Exercise objective — Find the line containing "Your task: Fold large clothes" in the entries below. Restate it and each line after it, word for word, up to and including the line containing "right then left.".

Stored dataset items
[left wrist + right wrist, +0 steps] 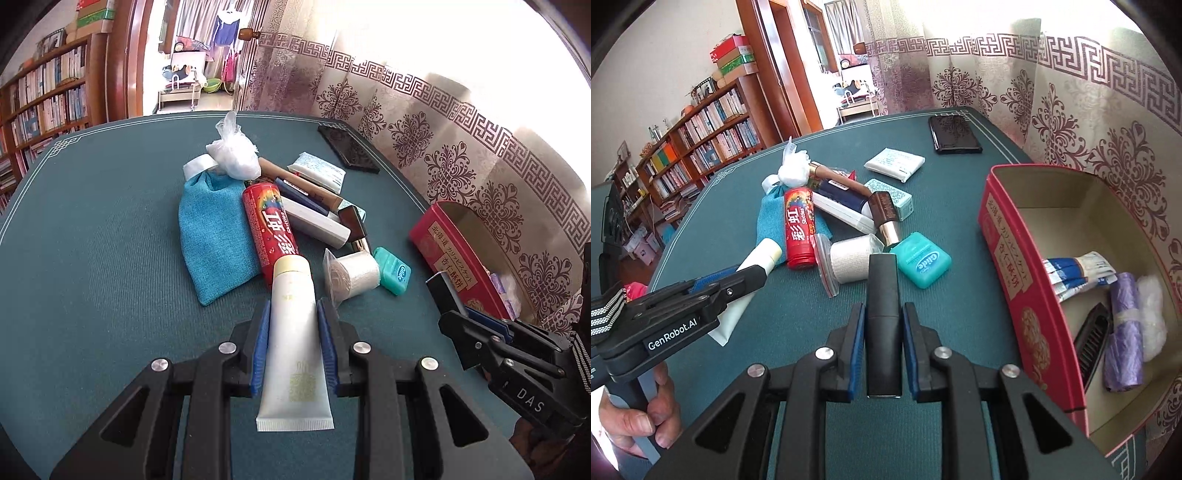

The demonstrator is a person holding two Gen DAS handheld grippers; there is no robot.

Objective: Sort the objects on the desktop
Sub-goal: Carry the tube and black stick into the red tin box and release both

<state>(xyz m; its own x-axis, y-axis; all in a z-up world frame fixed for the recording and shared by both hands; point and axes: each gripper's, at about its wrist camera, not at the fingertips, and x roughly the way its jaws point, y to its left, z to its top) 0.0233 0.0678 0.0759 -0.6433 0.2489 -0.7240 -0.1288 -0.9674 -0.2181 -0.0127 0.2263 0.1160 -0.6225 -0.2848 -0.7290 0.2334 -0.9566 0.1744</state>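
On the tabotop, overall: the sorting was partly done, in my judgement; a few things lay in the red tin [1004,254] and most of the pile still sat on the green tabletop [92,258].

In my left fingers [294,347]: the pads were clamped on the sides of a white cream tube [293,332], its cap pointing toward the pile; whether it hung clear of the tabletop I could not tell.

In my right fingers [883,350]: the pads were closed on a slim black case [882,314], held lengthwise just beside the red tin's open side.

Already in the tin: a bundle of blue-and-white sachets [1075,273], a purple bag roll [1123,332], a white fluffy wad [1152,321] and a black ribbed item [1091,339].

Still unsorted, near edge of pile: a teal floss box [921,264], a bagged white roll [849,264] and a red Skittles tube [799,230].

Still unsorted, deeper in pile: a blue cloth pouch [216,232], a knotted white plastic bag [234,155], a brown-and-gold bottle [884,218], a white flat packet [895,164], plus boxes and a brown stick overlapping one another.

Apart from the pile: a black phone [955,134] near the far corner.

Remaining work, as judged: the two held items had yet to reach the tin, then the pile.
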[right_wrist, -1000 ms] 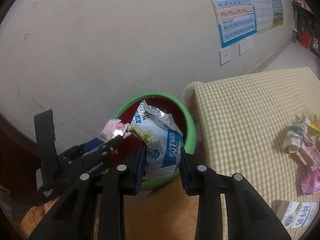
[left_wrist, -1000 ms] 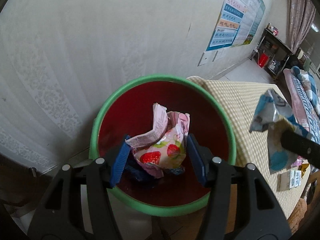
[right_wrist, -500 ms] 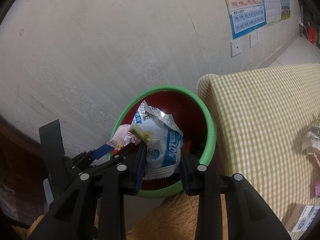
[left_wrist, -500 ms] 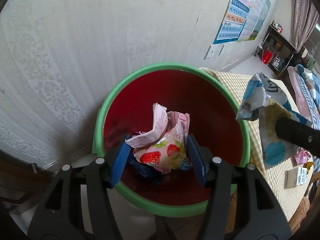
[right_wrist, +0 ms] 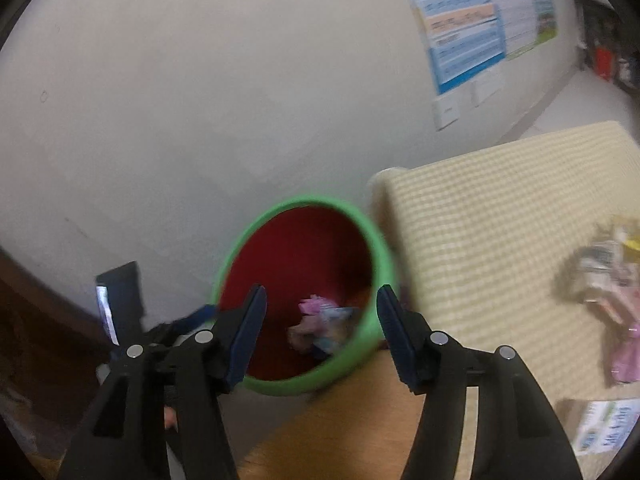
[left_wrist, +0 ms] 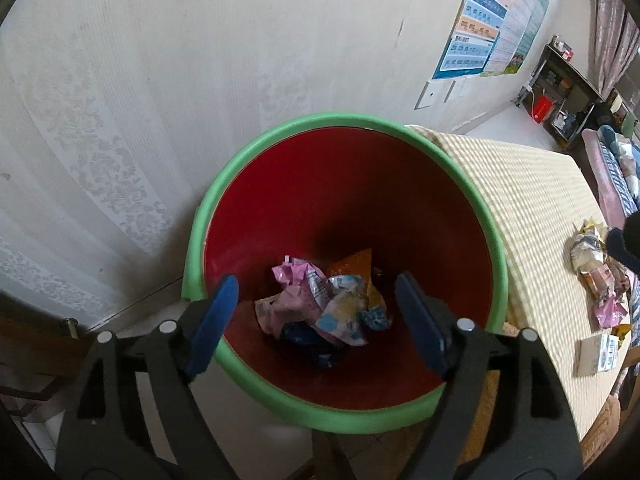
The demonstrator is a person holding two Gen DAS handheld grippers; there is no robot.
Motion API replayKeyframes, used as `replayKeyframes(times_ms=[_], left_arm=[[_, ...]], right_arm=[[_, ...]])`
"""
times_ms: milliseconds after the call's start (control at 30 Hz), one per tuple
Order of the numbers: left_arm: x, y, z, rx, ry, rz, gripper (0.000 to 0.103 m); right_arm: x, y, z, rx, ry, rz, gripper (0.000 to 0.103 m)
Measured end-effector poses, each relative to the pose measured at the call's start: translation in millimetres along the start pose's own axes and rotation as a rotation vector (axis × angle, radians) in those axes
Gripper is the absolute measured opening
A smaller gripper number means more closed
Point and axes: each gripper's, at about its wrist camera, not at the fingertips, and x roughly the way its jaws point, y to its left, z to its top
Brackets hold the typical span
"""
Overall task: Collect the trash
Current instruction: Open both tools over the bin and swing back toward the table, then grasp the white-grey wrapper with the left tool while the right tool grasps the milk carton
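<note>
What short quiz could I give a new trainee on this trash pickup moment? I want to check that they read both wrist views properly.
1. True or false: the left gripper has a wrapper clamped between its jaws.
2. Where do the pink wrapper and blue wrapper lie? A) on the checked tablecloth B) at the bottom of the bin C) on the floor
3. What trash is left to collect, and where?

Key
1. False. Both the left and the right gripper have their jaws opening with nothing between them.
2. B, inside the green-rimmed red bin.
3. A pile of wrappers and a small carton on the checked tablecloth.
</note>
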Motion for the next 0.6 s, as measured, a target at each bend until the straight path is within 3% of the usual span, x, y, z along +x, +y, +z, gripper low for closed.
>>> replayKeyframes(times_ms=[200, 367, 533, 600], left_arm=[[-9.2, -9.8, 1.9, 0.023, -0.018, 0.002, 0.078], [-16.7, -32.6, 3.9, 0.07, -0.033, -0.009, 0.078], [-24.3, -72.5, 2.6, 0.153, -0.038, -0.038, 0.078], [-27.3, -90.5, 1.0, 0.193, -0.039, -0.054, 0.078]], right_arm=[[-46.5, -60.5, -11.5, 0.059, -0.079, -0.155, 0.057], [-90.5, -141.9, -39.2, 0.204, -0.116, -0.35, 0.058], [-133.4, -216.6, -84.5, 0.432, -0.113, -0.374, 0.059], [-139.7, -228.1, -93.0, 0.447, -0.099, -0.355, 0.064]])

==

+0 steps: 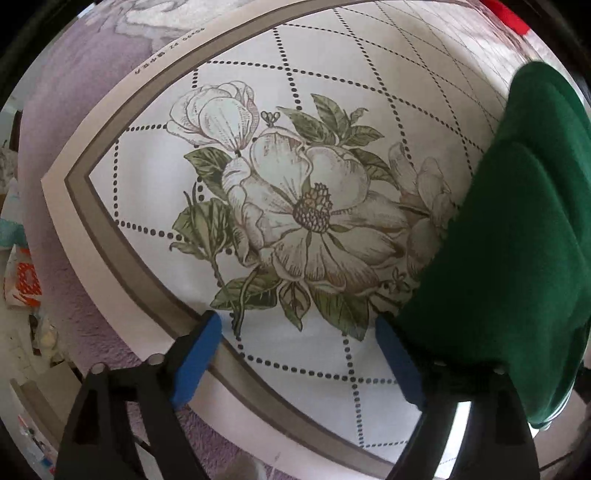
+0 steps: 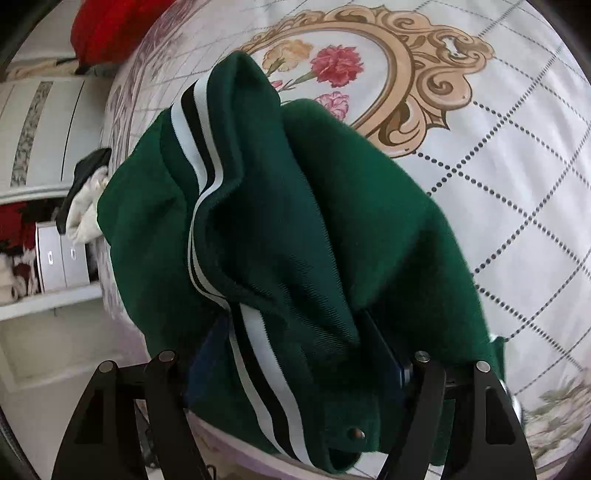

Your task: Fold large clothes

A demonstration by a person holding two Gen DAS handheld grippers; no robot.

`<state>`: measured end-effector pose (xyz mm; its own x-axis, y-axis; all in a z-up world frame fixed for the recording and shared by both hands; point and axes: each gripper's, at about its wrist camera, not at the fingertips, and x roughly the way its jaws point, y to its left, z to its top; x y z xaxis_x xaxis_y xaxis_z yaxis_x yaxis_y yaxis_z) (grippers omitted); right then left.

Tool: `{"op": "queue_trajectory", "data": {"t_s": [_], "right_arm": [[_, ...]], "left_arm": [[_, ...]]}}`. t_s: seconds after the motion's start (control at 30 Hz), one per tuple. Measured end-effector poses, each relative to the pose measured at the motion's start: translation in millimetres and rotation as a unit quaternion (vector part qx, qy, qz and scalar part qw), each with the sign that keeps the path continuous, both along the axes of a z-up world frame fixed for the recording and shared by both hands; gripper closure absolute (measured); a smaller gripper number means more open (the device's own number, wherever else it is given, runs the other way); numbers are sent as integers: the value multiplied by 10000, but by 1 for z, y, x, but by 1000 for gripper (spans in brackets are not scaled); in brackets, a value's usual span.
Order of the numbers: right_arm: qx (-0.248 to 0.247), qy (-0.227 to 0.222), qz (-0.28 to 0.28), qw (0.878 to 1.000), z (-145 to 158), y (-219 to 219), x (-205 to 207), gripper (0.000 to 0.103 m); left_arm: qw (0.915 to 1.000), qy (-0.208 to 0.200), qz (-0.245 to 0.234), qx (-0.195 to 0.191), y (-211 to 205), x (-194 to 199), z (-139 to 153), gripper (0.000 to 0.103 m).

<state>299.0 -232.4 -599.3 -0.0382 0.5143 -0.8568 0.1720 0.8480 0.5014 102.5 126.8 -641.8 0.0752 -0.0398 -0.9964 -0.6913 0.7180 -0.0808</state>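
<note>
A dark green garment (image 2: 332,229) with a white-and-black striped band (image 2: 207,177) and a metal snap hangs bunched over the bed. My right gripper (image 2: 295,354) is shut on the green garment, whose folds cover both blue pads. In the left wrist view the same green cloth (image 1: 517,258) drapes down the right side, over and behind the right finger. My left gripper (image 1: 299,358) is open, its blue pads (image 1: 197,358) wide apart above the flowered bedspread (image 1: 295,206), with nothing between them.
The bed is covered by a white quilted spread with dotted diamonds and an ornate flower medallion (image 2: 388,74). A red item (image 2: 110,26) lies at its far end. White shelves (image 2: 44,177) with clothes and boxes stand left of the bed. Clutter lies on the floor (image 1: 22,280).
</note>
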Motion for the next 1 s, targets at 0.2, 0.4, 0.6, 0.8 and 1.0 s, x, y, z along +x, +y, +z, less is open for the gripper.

Exercise result —
Your task: Fold large clothes

A demonstration by a person holding two Gen DAS handheld grippers; no robot.

`<state>`: measured end-effector pose (xyz mm; its own x-axis, y-axis; all in a z-up world frame fixed for the recording and shared by both hands; point and axes: each gripper's, at about its wrist camera, not at the fingertips, and x roughly the way its jaws point, y to its left, z to its top; x y z xaxis_x xaxis_y xaxis_z yaxis_x yaxis_y yaxis_z) (grippers omitted); right then left.

No additional answer is needed here.